Predictive maintenance is usually performed by analyzing device behavior in the most recent past (post hoc). In case there is abnormal device behavior, the model/tool should raise an alarm before serious damage occurs.

Because it's done post hoc, we can model for example the generator temperature at all times `t` with actual measurement data from other sensors at times `t` (in regular forecasting, we wouldn't know these values as they lie in the future). 

For this example, we want to estimate the normal operating range for the generator bearing temperature only based on **uni-directional causal signals**.

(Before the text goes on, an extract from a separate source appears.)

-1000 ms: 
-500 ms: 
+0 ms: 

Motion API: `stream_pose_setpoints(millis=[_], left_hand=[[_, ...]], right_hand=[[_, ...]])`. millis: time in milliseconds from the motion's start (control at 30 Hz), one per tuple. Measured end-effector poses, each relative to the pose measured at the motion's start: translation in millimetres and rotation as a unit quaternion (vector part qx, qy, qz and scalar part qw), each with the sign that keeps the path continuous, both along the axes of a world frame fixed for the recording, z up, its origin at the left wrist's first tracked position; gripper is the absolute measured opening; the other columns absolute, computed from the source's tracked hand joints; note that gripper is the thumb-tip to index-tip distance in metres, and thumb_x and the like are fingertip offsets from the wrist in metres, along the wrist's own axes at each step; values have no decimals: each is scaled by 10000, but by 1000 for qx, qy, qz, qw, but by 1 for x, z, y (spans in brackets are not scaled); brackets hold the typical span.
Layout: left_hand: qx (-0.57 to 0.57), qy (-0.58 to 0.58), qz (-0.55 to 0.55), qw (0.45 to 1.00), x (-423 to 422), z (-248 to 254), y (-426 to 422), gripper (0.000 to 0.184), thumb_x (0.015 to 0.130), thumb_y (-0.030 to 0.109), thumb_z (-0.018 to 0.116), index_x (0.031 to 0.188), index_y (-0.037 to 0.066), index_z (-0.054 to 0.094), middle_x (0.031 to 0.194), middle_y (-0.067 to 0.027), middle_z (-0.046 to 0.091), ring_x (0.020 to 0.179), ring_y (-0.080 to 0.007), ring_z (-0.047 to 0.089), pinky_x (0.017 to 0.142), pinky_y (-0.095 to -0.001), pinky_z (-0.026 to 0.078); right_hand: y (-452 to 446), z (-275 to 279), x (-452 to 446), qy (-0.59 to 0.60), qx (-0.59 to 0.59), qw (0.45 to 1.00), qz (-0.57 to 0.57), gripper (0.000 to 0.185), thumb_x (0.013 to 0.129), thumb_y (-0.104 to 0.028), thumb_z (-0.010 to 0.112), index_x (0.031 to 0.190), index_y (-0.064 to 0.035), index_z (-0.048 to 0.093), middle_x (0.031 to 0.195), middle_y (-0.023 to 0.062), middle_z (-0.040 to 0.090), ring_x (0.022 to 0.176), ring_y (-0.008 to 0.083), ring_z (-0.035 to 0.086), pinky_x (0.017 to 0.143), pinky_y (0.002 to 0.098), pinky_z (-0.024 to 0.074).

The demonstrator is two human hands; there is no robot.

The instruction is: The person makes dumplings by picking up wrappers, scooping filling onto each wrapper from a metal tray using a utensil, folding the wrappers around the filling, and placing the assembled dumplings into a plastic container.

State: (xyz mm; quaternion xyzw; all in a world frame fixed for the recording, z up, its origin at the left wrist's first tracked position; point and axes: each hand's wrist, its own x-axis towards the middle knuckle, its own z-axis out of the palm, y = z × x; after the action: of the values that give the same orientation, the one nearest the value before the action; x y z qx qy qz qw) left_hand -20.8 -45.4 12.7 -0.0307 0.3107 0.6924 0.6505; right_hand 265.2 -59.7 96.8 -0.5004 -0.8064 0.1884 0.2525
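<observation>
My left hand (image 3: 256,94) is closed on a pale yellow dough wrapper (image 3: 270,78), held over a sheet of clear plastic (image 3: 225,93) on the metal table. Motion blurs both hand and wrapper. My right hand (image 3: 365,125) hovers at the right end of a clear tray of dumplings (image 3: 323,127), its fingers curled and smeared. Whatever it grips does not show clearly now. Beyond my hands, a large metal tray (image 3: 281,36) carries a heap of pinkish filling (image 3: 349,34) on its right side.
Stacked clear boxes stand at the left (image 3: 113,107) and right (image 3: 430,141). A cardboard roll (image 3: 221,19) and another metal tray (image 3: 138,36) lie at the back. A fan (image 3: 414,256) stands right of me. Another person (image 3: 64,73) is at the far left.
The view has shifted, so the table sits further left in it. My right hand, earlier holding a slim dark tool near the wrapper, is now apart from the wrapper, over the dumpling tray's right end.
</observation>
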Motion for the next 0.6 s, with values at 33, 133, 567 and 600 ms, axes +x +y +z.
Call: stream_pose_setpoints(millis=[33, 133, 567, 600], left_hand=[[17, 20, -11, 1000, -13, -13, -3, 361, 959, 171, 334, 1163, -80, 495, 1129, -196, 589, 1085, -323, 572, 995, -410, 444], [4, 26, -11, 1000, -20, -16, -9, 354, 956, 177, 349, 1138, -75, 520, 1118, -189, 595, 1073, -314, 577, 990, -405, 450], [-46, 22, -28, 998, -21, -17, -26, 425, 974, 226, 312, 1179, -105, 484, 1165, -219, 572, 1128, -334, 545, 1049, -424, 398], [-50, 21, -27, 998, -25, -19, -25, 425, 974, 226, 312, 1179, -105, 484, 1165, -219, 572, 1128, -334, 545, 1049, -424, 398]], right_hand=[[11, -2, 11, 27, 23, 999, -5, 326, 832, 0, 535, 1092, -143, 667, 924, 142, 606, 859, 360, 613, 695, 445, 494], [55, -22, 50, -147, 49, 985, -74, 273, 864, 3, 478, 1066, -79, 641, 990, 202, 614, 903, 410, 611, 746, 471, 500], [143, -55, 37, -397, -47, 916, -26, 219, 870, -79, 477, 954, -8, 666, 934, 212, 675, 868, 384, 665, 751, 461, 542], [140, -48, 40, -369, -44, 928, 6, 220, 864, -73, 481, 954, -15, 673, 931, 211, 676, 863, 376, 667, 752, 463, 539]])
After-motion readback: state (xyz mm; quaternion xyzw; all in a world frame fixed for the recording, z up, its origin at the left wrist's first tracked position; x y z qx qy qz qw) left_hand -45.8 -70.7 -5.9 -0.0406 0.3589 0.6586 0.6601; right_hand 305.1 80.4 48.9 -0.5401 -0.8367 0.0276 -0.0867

> Uni-directional causal: We'll only use external features (covariates) that can cause the temperature to change but which are not themselves affected by a change in temperature.
>
> Example of a **good feature**: the rotational speed of the generator shaft. The kinetic energy causes heat buildup in the generator. The rotational speed is also related with the amount of generated power (heat source).
> 
> Example of a **bad feature**: A temperature sensor that is located close to the one we're modelling, would most likely also be affected by a temperature anomaly in the generator. Using such signals as model input would make the anomalous behavior predictable, which is not what we want. We only want the normal operating range.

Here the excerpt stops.